◆ **What is needed**: Nothing but the lines from the one containing "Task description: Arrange" through the one containing "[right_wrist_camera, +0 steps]", both included, should be given again, each exactly as written below.

◆ **Data for this exercise**:
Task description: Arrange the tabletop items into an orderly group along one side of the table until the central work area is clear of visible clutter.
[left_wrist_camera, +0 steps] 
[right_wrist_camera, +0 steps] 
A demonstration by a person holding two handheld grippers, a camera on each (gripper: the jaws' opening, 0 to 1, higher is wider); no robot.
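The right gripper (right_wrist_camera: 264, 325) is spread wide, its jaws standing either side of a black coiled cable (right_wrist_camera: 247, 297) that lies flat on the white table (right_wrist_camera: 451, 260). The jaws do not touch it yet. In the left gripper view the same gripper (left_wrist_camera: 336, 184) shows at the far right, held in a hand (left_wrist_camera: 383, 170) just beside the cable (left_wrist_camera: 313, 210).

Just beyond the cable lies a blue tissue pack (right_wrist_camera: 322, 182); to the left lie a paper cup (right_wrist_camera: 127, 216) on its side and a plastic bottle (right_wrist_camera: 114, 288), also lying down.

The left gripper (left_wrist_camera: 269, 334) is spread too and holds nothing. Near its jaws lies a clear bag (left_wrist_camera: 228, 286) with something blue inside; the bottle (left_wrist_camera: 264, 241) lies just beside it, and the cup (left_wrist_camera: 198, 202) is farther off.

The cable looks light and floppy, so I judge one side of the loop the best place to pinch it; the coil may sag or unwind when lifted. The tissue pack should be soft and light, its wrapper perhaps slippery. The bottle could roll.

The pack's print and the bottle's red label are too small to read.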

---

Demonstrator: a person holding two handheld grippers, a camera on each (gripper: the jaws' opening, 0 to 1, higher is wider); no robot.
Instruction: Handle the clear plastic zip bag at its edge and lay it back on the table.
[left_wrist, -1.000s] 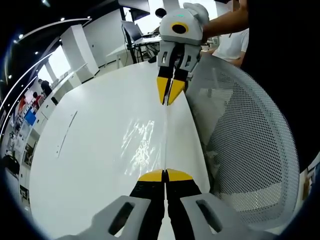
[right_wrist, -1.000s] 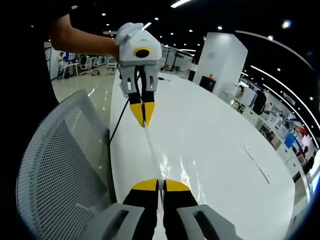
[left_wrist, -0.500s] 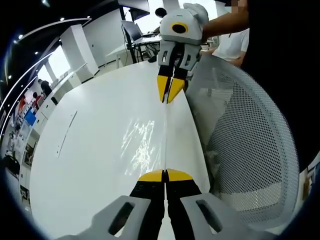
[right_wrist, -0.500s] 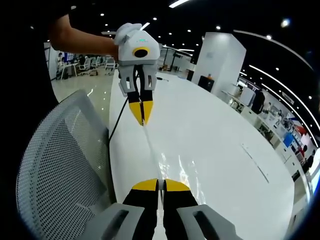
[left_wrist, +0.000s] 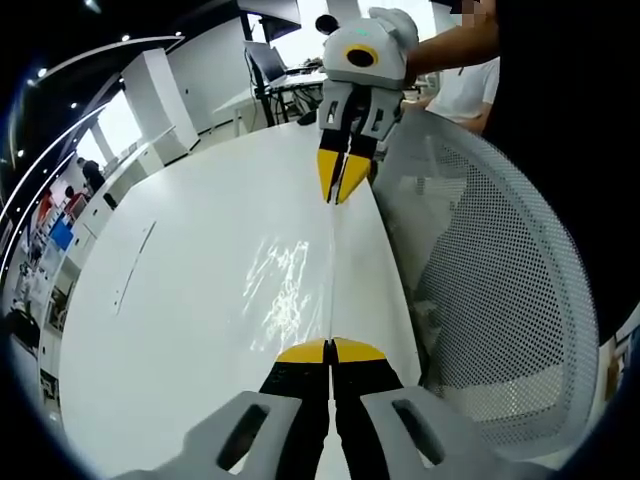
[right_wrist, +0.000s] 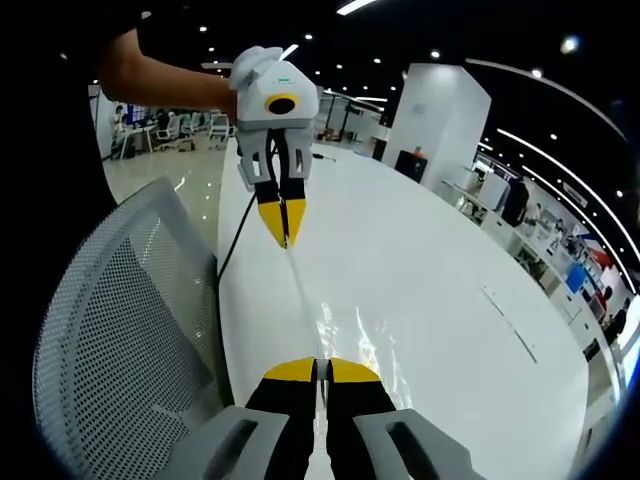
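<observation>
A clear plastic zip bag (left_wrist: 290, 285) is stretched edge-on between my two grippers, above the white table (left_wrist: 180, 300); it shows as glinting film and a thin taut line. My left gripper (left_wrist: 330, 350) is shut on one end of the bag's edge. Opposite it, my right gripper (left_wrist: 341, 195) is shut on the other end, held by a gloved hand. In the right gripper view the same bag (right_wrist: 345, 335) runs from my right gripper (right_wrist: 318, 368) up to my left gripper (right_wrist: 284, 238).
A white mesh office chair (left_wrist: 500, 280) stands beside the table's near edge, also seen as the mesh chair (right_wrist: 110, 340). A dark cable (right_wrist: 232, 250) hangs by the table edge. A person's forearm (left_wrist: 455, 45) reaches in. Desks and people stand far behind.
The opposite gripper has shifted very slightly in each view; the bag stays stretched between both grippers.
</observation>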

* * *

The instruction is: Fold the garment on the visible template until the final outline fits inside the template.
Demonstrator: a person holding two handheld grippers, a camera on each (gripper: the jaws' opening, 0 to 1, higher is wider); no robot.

◆ **Your solution**:
Task description: Arrange the tabletop items into an orderly group along one side of the table until the central work area is clear of visible clutter.
[left_wrist_camera, +0 steps] 
[right_wrist_camera, +0 steps] 

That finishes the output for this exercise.